Po przerwie obraz gry nieulega zmianie, mamy kilka sytuacji na podwyższenie wyniku jak np. w 60min. Pawłowicz z 18 metrów z rzutu wolnego minimalnie niecelnie, w 70min. Solak "sam na sam" przegrywa z bramkarzem gospodarzy, w 78min. Solak podaje do Darka Dory a ten minimalnie przestrzelił nad poprzeczką.

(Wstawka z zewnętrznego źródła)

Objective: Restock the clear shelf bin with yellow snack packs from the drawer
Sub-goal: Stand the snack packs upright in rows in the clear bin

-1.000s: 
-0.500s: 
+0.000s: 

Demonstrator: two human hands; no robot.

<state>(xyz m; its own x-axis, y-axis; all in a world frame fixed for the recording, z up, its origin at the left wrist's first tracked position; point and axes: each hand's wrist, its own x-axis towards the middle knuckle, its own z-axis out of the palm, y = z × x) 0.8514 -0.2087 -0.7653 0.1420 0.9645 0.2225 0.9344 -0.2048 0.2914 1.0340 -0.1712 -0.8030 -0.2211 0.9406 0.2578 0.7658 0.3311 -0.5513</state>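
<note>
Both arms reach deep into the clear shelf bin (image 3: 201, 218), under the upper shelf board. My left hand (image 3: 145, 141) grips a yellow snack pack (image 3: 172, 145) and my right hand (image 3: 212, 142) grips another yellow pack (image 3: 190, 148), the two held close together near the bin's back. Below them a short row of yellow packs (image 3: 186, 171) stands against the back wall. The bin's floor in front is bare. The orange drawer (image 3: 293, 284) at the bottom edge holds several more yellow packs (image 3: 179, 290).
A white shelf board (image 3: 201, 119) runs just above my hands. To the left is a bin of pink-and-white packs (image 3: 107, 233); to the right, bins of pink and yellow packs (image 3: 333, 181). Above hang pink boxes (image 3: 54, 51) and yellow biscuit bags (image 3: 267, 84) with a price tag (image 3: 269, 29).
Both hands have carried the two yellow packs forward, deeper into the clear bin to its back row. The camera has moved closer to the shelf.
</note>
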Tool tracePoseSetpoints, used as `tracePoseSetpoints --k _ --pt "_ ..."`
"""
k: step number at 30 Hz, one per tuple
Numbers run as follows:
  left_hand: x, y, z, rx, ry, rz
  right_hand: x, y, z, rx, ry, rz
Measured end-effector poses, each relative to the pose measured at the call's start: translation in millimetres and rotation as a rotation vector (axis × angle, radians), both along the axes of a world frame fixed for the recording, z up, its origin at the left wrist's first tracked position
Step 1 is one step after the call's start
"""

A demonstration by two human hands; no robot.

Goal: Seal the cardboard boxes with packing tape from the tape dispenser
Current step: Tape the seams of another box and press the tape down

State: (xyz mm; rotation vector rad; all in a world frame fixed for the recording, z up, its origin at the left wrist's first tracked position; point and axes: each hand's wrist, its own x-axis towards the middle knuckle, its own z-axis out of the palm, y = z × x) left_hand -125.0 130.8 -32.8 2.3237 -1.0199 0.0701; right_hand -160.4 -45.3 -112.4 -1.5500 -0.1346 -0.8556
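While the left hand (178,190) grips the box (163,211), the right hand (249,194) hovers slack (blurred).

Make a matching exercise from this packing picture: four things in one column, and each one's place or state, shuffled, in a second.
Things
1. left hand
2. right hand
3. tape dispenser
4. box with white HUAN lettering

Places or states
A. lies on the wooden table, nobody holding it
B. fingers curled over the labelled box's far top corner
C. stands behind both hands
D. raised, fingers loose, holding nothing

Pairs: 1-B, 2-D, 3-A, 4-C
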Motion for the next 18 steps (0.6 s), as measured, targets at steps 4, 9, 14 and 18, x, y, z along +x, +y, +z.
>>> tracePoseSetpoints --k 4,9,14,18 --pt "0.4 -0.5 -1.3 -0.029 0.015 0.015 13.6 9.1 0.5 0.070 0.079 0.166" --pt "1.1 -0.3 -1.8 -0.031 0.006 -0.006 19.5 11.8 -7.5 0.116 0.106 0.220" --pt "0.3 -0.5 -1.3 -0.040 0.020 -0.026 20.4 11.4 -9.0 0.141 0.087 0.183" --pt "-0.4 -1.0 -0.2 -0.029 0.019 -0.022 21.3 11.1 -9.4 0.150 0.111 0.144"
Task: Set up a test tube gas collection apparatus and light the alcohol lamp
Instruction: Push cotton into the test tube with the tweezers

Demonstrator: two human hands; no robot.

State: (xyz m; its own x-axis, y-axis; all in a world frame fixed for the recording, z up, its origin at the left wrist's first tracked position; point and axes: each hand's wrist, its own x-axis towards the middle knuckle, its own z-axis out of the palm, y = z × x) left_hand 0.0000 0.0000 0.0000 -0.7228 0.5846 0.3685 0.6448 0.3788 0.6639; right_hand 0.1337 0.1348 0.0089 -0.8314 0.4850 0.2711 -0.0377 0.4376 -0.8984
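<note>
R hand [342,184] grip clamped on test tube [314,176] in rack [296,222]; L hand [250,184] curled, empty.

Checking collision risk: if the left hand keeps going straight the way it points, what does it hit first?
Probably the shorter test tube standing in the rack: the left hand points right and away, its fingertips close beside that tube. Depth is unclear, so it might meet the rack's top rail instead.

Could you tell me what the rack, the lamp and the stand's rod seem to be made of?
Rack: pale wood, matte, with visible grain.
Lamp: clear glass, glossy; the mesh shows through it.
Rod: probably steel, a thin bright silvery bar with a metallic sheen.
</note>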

W międzyczasie Pawłowicz ujżał "zółtko" za "buzię" a Solaka zmienił Mirek Dora. W 86min. gospodarze lewym skrzydłem przypuścili atak, wpuścili w uliczkę Krzywdę a ten w sytuacji "sam na sam" z Ochnickim niemarnuje okazji i jest 1:1
następnie zryw naszych, sytuacje maja Mirek Dora i Jakub Grzesiak który zmienił Darka Dore ale, wynik nieulega zmianie. Nasi pokazali wolę walki, nieustępliwość i dobre zgranie zespołu ale minimalnie brakło szczęścia. Po tym meczu powiało optymizmem i nadzieją kolejnych zdobyczy punktowych.
|
22. Kolejka
LZS PROŚLICE - WIKING OPOLE 3:1 (1:0)
3:1 - Solak 90min
Spotkanie rozpoczeło się od szturmu na bramke gospodarzy zakończony strzałem w 4min. Solaka w słupek.
Nastepnie gra toczyła się w środku boiska i w 12 min. długie podanie na prawe skrzydło i dośrodkowanie na nasze pole karne i Łupak chcąc ratować sytuacje wpakował piłke do naszej bramki!
W 19 min. podanie od Solaka, strzał Pawłowicza obroniony przez bramkarza gospodarzy. w 28 min. Ochnicki w sytuacji "Sam na Sam" broni przed utratą bramki.
W 35 min. Wielichowski wytrąca piłke bramkarzowi ale niema kto dobić. W 38 min. podanie z autu do Jordana na 11 metr ale ten zagubił się w niemal idealnej sytuacji.
Po drugiej połowie za Pawłowicza zagrał Grzesiak, gra troszke się ożywiła ale w 58 min. Darek z Bertim zderzyli się przy główkowaniu, piłka ich przelobowała i zawodnik gospodarzy-"Kołodziej" z kąta w długi róg pokonał Ochnickiego i 2:0.
W 63 min. Grzesiak zeszedł poza boisko po kontuzji i wtedy po rzucie rożnym niepilnowany zawodnik główką podwyższył wynik na 3:0.
W 72 min. po solowej akcji Solak mocno uderzył, ale bramkarz obronił w pięknym stylu.
W 75 min. Wielichowskiego zmienia Roemer, który dobrze ożywił gre ale brakowało wykończenia. W 85 min. Wojnarowski wybija piłke z lini bramkowej. W ostatnich sekundach Soler z rzutu wolnego pokonuje bramkarza i zaraz po wznowieniu gry sędzie kończy spotkanie.
W ogólnym rozrachunku brakowało walki o piłke w środku boiska i celnych długich podań czym przewyższali nas gospodarze.